The Consumer Confidence Index is a metric that helps demonstrate the state of optimism by consumers from all aspects of buying. This can include retail consumers, household consumers, B2B consumption, as well as B2C consumption. Anyone or any business involved in a sell/purchase scenario can be part of the metric. The index was started in 1967 and is made up of 40 percent consumer opinion of the present market and 60 percent expectations for future conditions. It is most prevalently used to help manufacturers increase or decrease levels of production based on the assumption of future demand.

What does it indicate?

The American consumer is, at least by the standards of the index, finally to a pre-pandemic comfort when it comes to spending.
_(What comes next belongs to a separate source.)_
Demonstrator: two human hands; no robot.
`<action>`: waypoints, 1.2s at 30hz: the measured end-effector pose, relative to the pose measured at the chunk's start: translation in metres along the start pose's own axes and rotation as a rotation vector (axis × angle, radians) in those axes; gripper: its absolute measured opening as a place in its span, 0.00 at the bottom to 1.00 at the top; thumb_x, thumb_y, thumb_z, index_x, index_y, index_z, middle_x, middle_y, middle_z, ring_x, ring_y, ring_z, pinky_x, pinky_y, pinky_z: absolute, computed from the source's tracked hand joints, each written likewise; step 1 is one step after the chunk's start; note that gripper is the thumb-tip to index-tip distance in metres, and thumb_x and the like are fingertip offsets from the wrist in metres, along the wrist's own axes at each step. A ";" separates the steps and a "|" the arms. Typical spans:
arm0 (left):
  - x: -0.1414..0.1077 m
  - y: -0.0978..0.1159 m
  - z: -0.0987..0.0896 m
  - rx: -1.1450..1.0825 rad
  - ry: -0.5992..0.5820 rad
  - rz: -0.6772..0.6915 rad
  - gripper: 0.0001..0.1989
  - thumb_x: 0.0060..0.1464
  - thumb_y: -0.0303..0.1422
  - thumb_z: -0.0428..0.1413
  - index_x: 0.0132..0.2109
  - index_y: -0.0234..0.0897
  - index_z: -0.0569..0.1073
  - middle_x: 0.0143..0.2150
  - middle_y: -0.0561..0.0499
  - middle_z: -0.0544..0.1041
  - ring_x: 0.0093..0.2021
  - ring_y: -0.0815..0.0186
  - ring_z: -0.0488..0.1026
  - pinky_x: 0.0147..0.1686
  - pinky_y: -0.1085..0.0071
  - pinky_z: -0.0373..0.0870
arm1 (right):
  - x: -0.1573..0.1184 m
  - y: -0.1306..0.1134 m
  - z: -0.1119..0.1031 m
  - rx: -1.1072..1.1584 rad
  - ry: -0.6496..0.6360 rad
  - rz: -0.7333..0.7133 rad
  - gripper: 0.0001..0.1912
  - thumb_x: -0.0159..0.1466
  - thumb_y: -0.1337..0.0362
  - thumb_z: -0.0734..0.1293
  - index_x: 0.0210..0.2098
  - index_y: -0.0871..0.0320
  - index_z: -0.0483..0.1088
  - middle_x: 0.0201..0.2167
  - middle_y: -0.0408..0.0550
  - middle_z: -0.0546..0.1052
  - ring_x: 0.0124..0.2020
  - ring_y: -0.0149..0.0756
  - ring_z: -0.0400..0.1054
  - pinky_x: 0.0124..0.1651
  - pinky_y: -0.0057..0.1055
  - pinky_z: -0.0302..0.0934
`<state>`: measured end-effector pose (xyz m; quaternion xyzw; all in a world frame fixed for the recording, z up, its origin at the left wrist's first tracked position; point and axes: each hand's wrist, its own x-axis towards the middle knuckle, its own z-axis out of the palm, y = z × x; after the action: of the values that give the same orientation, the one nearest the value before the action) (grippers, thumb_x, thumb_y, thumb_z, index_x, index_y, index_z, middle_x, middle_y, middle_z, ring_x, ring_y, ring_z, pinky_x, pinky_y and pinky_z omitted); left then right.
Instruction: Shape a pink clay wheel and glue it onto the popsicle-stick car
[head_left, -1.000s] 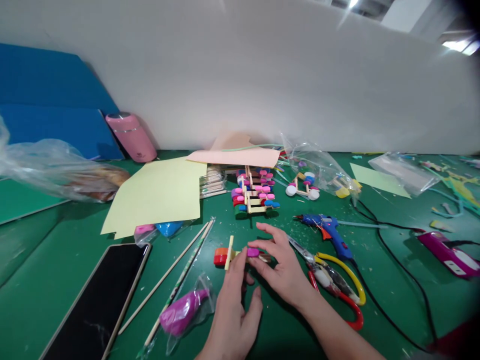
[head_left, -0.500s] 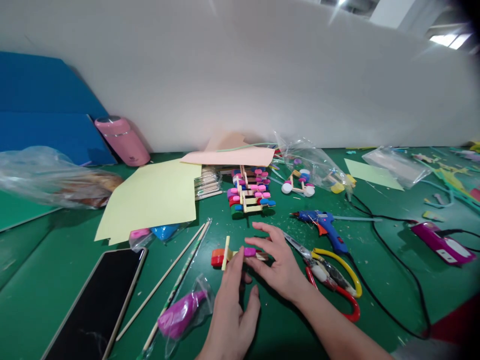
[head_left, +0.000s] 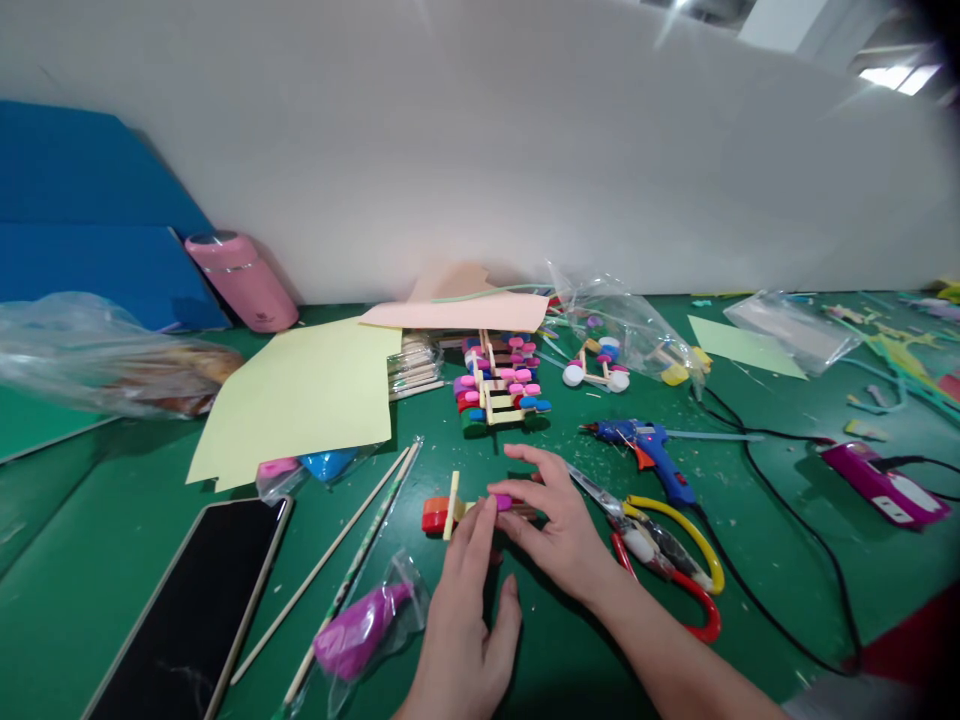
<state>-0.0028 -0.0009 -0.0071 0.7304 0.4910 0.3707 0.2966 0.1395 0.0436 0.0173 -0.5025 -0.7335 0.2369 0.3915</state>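
A small craft-stick car (head_left: 434, 515) with orange, red and magenta pieces lies on the green table, a pale yellow strip across it. My left hand (head_left: 469, 610) reaches in from below, fingers stretched out, their tips touching the car's middle; the thumb stands apart. From the right, my right hand (head_left: 559, 540) pinches the magenta piece (head_left: 504, 503) between thumb and index finger, the other fingers raised. Fingers partly hide that end of the car. Behind stands a row of similar stick cars (head_left: 502, 385), with another stick car (head_left: 598, 367) to its right.
A blue glue gun (head_left: 634, 435) and red- and yellow-handled scissors and pliers (head_left: 667, 560) lie right, with black cable. Left are a phone (head_left: 199, 600), wooden sticks (head_left: 322, 565), a bagged purple item (head_left: 364, 630), yellow paper (head_left: 300, 400) and a pink bottle (head_left: 244, 280).
My left fingertips have shifted slightly right, onto the edge of the magenta piece, covering more of it. My right hand and the car have hardly moved.
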 end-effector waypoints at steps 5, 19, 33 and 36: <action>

Many factors can be attributed to this including state reopening, vertical market stabilization, decreasing unemployment, or confidence with personal and corporate finance.
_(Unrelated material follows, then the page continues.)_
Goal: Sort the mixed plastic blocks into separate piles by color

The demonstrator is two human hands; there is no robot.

This is greatly opportunistic for businesses that have continued to hold off on spending until a greater indication of stabilization is present. Most anticipated that the index would not return to pre-pandemic levels for years and therefore businesses continue to curb spending. After the index dropped during the financial crisis in 2008, for example, it was 10 years before it returned to a pre-event level.

Why is it important?

There is a multitude of metrics associated with economic stability. The Consumer Confidence Index is unique in that it is personal. Other indicators look heavily at supply and demand or financial wellbeing from a banking perspective, but the CCI has a direct relationship with the optimism of those making the purchases. Though much of the commodity market has had a difficult time keeping up with the unprecedented demand in consumerism, a strong balance is also occurring throughout many high-demand markets. This not only helps to bolster consumer confidence, it gives a better interpretation of economic stability.  
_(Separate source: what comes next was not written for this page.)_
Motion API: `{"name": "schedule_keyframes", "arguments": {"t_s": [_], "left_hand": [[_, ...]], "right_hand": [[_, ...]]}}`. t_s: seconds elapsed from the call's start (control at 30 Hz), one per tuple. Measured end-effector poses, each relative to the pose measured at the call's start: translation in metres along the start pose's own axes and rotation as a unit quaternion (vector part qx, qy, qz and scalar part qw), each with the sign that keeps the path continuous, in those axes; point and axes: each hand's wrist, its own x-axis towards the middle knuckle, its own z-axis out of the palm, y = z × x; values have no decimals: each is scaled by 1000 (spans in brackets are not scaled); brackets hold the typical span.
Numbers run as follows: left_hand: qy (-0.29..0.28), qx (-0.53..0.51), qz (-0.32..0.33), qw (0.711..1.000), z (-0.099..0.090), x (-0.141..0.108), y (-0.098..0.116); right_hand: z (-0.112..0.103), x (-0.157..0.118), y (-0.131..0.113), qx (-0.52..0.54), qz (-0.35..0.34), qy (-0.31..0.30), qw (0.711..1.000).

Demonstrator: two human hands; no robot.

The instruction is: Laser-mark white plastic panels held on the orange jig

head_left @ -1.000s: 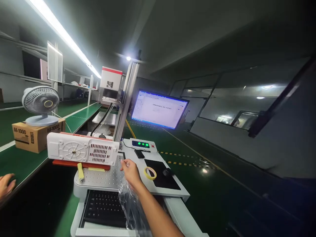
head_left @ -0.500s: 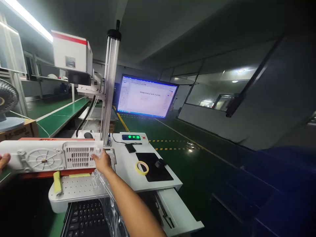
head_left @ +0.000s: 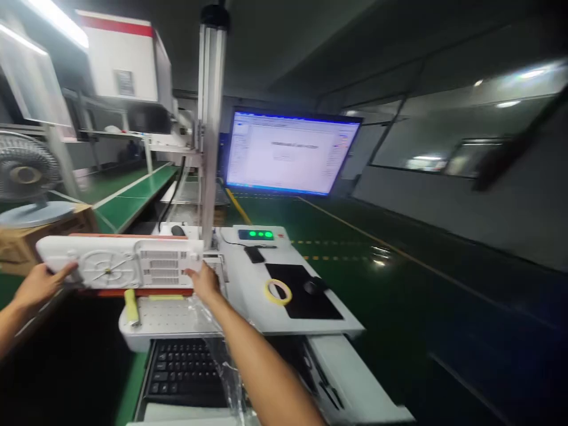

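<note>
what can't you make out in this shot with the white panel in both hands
Head view only:
- Text on the monitor: blurred by motion.
- Underside of the white panel: faces away from the camera.
- Right hand fingertips: behind the panel's end.
- Left hand thumb side: tucked behind the panel.
- Fan: smeared, and cut off by the left edge.
- Keyboard: partly covered by a clear bag and the forearm.

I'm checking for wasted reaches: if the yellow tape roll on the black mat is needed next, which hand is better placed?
Probably the right hand: it grips the white panel's end nearest the tape roll. The left hand holds the far end.
</note>
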Motion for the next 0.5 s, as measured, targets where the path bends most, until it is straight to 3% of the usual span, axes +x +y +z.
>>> {"name": "schedule_keyframes", "arguments": {"t_s": [0.03,0.17,0.3,0.5], "left_hand": [[-17,-22,-15,1000,-2,-6,-4],[45,-113,-55,991,4,-12,-9],[44,-130,-66,988,6,-17,-20],[62,-179,-49,981,-10,-71,-35]], "right_hand": [[-1,-1,0,-1,-8,-6,1000],[-4,2,1,-25,-5,-31,999],[-12,-9,-5,-44,-23,-34,998],[-58,-58,-16,-41,-70,-5,997]]}}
Business to business spending has been steadily increasing but has still yet to reach a pre-event level. But consumer confidence tends to drive business authority. Businesses that have been reserved in their spending based on the unknowns of the near future can use this indication of confidence as a hopeful beacon for growth. While economists have assumed that business spending won’t increase past early 2020 levels until at least next year, the renewed consumer optimism should help drive business confidence.